Support-free fabrication of geometries with extended overhangs remains a fundamental challenge in non-planar fused deposition modeling (FDM), as conventional 3-axis printers cannot reorient the nozzle to maintain favorable deposition angles. To overcome this limitation, this work proposes a novel method called automated topography slicing. The proposed pipeline performs automatic overhang detection, heightmap-driven deformation-field generation, geometry warping, slicing, and inverse G-code reconstruction in a fully automated manner without requiring additional hardware or multi-axis kinematics.

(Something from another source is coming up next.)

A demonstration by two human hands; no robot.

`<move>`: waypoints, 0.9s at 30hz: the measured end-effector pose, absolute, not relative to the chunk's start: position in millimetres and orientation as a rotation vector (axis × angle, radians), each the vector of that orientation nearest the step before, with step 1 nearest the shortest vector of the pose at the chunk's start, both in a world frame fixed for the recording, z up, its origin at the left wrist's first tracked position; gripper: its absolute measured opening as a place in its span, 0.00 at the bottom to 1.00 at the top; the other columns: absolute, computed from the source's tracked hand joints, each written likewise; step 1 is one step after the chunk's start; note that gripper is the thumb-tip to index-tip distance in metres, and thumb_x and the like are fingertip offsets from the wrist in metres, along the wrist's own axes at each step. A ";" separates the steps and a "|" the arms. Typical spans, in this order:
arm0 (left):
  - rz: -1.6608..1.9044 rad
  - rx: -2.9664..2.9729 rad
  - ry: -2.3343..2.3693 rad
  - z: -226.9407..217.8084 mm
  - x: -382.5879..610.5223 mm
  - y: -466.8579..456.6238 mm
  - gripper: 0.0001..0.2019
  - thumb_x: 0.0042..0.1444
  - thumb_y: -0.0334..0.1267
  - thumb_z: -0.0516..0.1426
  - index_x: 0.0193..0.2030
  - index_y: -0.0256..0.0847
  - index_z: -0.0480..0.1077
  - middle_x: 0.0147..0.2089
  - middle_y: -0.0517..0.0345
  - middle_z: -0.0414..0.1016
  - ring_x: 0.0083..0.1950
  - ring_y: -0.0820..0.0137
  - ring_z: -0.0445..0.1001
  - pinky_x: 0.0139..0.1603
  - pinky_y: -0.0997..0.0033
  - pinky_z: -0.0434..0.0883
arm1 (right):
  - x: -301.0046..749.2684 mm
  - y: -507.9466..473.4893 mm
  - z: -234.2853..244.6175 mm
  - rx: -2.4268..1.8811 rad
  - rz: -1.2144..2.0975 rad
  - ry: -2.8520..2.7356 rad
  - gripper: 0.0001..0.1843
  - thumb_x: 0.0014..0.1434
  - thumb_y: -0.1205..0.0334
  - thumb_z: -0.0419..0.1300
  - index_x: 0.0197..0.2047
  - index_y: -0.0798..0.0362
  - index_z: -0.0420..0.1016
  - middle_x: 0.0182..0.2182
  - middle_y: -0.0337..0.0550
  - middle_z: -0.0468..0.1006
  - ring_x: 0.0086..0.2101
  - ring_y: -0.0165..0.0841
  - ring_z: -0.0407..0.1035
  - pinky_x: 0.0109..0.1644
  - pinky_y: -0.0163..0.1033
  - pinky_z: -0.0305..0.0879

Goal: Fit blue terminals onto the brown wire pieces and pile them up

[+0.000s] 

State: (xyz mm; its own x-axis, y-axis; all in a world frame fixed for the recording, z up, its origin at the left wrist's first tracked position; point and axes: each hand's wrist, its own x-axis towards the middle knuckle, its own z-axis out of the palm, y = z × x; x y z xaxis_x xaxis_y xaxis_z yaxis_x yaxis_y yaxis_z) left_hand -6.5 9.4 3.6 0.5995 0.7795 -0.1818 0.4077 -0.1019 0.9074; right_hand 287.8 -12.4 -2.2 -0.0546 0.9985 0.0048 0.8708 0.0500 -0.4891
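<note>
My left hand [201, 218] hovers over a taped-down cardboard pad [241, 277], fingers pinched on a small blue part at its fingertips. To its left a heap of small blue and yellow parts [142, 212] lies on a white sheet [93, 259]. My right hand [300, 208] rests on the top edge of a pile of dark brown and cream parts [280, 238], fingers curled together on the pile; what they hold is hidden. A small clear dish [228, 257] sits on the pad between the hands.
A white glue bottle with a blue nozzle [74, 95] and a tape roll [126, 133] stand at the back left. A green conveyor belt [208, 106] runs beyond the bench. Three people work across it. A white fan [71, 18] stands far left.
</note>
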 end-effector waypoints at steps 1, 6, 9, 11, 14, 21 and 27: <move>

Experimental validation on a benchmark Tube Bracket and two additional geometries (Stanford Bunny and Elbow Junction Tube) demonstrates generality across free-form and slender features and confirms print feasibility and extrusion stability using an off-the-shelf 3-axis FDM printer. Across three geometries, the method consistently reduces support material with predictable dimensional trade-offs. High-resolution optical measurements, including full-field geometric deviation mapping, Geometric Dimensioning and Tolerancing (GD&T) evaluation, and surface roughness analysis, reveal that the reverse-mapped G-code accurately preserves the intended geometry, while observed deviations on large unsupported regions are primarily attributable to thermo-mechanical warping during material deposition. These findings delineate the boundary between algorithmic accuracy and process-induced deformation and motivate future extensions that incorporate feedback-driven or compensation-based strategies to further improve dimensional fidelity. Overall, this work establishes a practical, measurement-informed foundation for support-free, deformation-based additive manufacturing on standard 3-axis FDM systems.